Data provided:
=== Begin Enclosure ===

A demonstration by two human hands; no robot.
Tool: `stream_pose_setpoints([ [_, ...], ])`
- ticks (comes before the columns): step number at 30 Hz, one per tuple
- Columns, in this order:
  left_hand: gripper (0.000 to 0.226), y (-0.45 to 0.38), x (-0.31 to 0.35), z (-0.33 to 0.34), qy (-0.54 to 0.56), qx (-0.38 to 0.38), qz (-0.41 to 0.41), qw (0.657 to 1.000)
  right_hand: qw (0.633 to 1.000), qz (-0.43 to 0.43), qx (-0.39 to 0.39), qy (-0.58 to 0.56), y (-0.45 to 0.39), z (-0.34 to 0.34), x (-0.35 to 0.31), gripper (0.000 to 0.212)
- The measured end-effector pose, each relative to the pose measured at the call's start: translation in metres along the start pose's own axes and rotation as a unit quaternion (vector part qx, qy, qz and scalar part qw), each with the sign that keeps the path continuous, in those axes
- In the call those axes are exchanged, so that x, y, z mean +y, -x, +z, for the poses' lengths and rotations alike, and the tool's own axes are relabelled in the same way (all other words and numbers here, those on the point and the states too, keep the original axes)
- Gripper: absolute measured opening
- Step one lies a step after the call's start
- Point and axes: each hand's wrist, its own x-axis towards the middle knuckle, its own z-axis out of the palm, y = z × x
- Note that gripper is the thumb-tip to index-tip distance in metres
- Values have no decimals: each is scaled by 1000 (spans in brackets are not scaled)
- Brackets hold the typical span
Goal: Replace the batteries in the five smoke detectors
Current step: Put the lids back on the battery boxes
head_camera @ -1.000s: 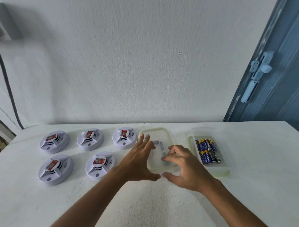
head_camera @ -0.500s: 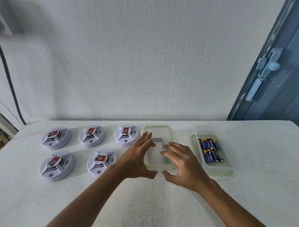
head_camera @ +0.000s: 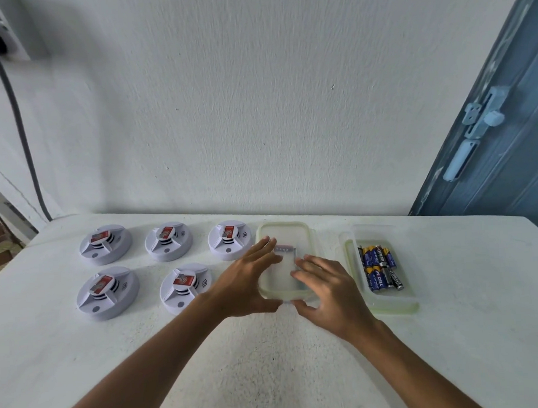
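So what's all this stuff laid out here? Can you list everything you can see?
smoke detectors: five, white with red labels, table's left, three behind and two in front
lidded container: one, clear, centre, small item inside
open container: one, clear, right of the lidded one
batteries: several, blue and black, inside the open container
table: one, white
wall: white, behind the table
door: blue, far right, pale latch
cable: dark, on the wall's left
left hand: fingers spread at the lidded container's left edge
right hand: fingers spread over its right side
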Motion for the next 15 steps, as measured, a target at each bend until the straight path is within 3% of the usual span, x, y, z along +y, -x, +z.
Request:
stream_pose_setpoints([
  [4, 63, 3, 7, -6, -41, -16, 30, 999, 999, 16, 0, -52, -8, -12, 0, 54],
  [7, 58, 7, 6, -12, -100, 17, 41, 994, 998, 17, 15, -60, -14, -16, -2, 46],
  [9, 59, 8, 2, -16, -125, 61, 46, 989, 997, 50, -28, -50, -15, -17, -2, 57],
  [12, 37, 9, 9, -24, -142, 67, 16, 987, 986, 111, -123, -24, -14, -18, -3, 86],
  [15, 69, 11, 18, -23, -136, -36, -52, 989, 986, 103, -129, -3, -15, -25, -5, 96],
])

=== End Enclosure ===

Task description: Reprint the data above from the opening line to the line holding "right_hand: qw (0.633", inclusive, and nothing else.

Expected output:
A demonstration by two human hands; no robot.
Tool: `stream_pose_setpoints([ [_, ...], ])`
- ticks (comes before the columns): step number at 30 Hz, one per tuple
- Columns, in this order:
  left_hand: gripper (0.000 to 0.226), y (-0.45 to 0.38), x (-0.31 to 0.35), z (-0.33 to 0.34), qy (-0.54 to 0.56), qx (-0.38 to 0.38), qz (-0.41 to 0.41), qw (0.657 to 1.000)
  right_hand: qw (0.633 to 1.000), qz (-0.43 to 0.43), qx (-0.39 to 0.39), qy (-0.58 to 0.56), y (-0.45 to 0.39), z (-0.34 to 0.34), x (-0.35 to 0.31), gripper (0.000 to 0.212)

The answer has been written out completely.